# Extracted entries
┌────────
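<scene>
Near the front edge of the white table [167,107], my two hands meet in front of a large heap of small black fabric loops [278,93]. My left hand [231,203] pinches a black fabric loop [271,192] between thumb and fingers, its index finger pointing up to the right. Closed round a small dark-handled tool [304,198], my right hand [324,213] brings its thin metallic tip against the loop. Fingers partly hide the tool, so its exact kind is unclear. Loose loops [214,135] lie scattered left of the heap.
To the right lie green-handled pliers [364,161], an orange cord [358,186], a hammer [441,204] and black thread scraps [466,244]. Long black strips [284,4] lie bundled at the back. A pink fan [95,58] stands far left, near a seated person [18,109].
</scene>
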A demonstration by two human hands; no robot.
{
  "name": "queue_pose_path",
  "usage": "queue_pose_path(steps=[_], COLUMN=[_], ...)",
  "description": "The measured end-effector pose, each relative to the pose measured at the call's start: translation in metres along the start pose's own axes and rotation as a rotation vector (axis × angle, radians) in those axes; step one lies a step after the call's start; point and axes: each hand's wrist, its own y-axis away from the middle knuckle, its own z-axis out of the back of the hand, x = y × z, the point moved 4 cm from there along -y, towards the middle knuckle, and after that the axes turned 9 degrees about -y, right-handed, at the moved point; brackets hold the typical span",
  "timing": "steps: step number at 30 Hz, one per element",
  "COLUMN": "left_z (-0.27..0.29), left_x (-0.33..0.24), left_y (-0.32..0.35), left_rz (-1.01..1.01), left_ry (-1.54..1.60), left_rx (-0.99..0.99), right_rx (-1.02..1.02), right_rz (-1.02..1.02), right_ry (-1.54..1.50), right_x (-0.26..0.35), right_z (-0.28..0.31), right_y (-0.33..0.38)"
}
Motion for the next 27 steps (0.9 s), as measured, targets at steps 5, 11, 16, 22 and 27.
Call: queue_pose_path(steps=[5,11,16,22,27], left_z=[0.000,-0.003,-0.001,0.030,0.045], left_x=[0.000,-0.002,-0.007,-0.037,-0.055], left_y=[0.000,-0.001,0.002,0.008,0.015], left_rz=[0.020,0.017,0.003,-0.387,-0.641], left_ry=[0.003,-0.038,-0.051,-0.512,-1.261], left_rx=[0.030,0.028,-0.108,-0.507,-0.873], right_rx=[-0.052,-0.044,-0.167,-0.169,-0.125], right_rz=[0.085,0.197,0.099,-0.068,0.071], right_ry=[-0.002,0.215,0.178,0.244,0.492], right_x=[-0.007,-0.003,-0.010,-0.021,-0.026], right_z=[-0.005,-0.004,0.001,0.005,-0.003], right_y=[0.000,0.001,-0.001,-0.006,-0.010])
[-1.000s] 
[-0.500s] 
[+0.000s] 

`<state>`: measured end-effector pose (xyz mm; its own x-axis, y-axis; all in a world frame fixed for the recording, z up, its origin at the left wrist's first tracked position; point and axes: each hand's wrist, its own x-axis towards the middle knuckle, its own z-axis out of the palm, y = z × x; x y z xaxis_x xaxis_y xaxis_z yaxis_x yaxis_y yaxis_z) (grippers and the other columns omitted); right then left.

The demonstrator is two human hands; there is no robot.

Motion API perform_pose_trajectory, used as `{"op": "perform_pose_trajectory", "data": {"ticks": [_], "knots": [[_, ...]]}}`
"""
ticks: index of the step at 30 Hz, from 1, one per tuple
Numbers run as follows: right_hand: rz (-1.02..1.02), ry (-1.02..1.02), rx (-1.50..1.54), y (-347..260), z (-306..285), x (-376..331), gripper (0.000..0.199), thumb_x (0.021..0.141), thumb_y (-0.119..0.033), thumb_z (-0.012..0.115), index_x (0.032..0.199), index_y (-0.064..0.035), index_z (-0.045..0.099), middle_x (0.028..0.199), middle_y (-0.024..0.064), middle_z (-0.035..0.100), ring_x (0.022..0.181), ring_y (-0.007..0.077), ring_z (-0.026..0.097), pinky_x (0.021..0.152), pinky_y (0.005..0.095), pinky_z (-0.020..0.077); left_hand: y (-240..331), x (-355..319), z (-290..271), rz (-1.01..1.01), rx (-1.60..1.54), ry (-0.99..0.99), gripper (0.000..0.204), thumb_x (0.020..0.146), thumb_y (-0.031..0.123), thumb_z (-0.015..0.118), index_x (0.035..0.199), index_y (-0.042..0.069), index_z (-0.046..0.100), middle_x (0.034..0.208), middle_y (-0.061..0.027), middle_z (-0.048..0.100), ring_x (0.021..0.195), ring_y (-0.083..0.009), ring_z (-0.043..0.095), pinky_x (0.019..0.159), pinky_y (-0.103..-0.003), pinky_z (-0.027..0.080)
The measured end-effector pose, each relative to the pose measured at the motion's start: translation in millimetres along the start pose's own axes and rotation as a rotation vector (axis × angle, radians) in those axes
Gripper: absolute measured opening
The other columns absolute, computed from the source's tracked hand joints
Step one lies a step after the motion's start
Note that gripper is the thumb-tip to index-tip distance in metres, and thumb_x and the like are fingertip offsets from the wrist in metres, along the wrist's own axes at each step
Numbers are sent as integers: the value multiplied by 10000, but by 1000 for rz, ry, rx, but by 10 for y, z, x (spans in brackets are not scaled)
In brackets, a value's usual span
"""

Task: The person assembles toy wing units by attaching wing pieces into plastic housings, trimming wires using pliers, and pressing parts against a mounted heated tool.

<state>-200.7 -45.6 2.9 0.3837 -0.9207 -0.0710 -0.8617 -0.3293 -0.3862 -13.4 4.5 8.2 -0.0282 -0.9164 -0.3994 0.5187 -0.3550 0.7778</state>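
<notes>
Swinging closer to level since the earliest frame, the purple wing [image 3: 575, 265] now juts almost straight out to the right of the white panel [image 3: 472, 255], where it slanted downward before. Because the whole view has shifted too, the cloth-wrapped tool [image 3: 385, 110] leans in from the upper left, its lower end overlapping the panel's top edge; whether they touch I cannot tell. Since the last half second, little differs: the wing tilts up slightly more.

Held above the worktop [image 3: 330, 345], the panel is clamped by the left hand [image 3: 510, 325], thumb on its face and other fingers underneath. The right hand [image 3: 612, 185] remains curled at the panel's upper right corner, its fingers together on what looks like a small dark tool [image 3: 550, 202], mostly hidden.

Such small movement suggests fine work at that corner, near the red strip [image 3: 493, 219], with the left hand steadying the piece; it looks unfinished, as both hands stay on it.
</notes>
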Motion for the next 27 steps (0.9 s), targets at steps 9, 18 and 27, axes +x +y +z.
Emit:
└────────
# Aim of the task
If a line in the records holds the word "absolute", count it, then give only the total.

# Answer area
2